Interaksi obat yang dimaksud di sini adalah interaksi obat dengan minuman berupa teh, susu,
kopi, dan alcohol, contoh :

Teh mengandung senyawa tannin yang dapat mengikat berbagai senyawa aktif obat sehingga
sukar diabsorbsi atau diserap dari saluran pencernaan. Demikian pula susu. Susu mempunyai
sifat dapat menghambat absorbsi zat-zat aktif tertentu terutama antibiotika. Jika obat kurang
diabsorbsi, berarti daya khasiat atau kemanjurannya juga akan berkurang, sehingga
penyembuhan mungkin tidak akan tercapai.

Tidak semua jenis obat tidak baik dikonsumsi bersama-sama dengan susu. Ada beberapa obat,
terutama yang bersifat mengiritasi lambung, justru dianjurkan untuk diminum bersama susu
atau pada waktu makan. Gunanya agar susu atau makanan tersebut dapat mengurangi efek
iritasi lambung dari obat yang dikonsumsi. Walaupun susu atau makanan dapat sedikit
mengurangi daya kerja obat tersebut, namun efek perlindungannya terhadap iritasi lambung
lebih bermanfaat dibandingkan dengan efek penurunan daya kerja obat yang sangat sedikit.
Obat-obat seperti ini, contohnya obat-obat antiinflamasi nonsteroid seperti asetosal dan
ibuprofen, yang biasa diberikan untk meredakan atau mengurangi rasa sakit, nyeri, atau
demam. Begitu juga obat-obat kortikosteroid yang biasanya digunakan untuk meredakan
inflamasi (misalnya bengkak atau gatal-gatal) seperti prednison, prednisolon, metilprednisolon
dll.

Kopi, sebagaimana kita ketahui mengandung kafein. Kafein bekerja merangsang susunan
syaraf pusat. Jadi agar efek stimulan terhadap susunan syaraf pusat tidak berlebihan, hindari
mengkonsumsi bahan-bahan yang mengandung kafein seperti kopi, teh, coklat, minuman kola
dan beberapa merek minuman berenergi (energy drink).

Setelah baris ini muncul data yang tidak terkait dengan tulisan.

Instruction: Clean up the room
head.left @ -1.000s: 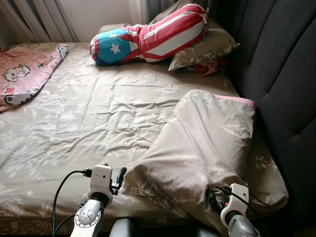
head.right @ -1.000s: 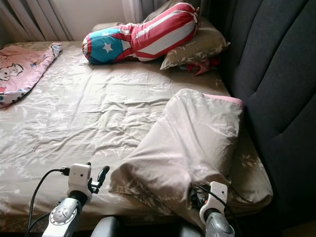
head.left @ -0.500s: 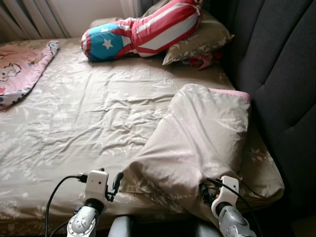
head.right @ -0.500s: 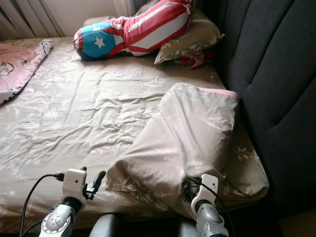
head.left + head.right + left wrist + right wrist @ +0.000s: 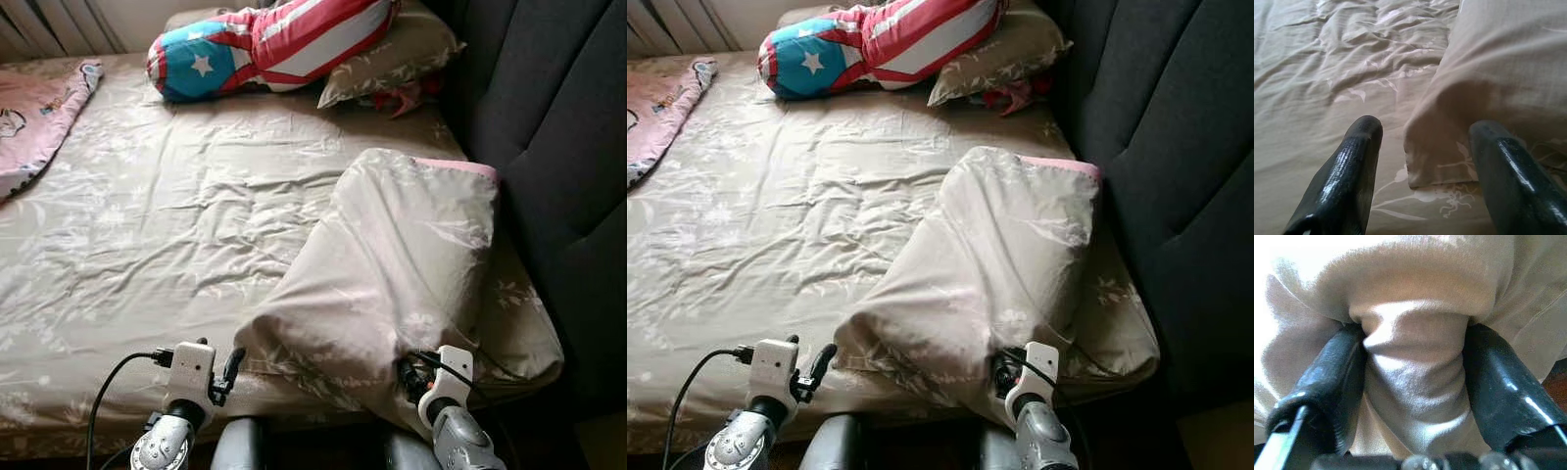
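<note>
My view has crept toward the bed (image 5: 147,255); the pillow (image 5: 392,264) has hardly moved. Right gripper (image 5: 1413,382) stays clamped on its near corner, probably dragging it; left gripper (image 5: 1422,161) hovers, fingers apart.

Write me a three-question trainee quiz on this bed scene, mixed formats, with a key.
1. True or false: the right gripper is clamped on a bunch of the beige pillow.
2. Multiple choice: the left gripper is A) shut on the bed sheet, B) open, near the pillow's corner, C) holding the star-and-stripe cushion.
3. Fill in: the pink blanket lies at the bed's far ____ side, seen from the robot.

Key: 1 true; 2 B; 3 left.
</note>
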`<state>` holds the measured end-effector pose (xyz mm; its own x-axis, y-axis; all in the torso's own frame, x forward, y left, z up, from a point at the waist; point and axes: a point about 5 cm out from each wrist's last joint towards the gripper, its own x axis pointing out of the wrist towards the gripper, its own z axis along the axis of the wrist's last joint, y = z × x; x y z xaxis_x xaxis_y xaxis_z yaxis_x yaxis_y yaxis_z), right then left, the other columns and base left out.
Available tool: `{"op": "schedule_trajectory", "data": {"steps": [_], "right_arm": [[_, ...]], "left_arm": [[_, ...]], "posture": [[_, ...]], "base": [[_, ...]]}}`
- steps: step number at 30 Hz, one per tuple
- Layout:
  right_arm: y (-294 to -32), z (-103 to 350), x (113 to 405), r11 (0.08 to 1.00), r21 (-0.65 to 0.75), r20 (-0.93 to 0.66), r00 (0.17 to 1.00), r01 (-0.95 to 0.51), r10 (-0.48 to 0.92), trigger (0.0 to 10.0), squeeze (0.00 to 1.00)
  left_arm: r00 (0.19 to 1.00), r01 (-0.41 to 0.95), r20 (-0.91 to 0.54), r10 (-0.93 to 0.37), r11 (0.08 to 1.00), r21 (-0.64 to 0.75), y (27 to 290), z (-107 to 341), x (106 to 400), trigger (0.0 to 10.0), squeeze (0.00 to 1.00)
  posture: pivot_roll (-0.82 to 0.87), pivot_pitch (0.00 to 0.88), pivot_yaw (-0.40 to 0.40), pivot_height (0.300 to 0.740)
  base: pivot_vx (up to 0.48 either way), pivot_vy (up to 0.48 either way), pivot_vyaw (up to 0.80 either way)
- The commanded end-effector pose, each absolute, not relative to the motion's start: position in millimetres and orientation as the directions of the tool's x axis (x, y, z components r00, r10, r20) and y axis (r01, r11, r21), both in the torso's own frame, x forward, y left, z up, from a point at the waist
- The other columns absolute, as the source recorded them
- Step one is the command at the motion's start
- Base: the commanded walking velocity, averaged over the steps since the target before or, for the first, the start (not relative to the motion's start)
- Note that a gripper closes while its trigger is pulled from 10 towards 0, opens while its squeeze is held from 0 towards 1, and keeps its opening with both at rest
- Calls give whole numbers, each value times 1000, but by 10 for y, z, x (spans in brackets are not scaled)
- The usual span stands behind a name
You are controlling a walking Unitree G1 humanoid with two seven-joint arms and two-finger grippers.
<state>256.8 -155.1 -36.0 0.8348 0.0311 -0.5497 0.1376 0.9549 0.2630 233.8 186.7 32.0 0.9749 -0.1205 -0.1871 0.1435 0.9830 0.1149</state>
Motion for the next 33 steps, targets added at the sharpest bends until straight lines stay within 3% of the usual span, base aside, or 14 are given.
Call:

Alkohol juga akan meningkatkan resiko pendarahan lambung dan kerusakan hati jika
dikonsumsi bersama obat-obat penghilang rasa sakit seperti parasetamol atau asetaminofen.
Alkohol juga dilarang diminum bersama dengan obat-obat penurun tekanan darah tinggi
golongan beta-blocker seperti propanolol. Kombinasi alcohol- propanolol dapat menurunkan
tekanan darah secara drastis dan membahayakan.

Tape, walaupun sedikit, sudah kita ketahui mengandung alkohol, terutama tape ketan atau tape
beras. Oleh sebab itu sebaiknya kurangi atau hindari makan tape ketika kita mengkonsumsi
obat-obat yang dapat berinteraksi dengan alkohol seperti yang diuraikan di atas.

Pengaruh makanan atau minuman terhadap obat dapat sangat signifikan atau hampir tidak
berarti, bergantung pada jenis obat dan makanan/minuman yang kita konsumsi. Selain itu harus
juga dipahami bahwa sangat banyak faktor lain yang mempengaruhi interaksi ini, antara lain
dosis obat yang diberikan, cara pemberian, umur, jenis kelamin, dan tingkat kesehatan pasien.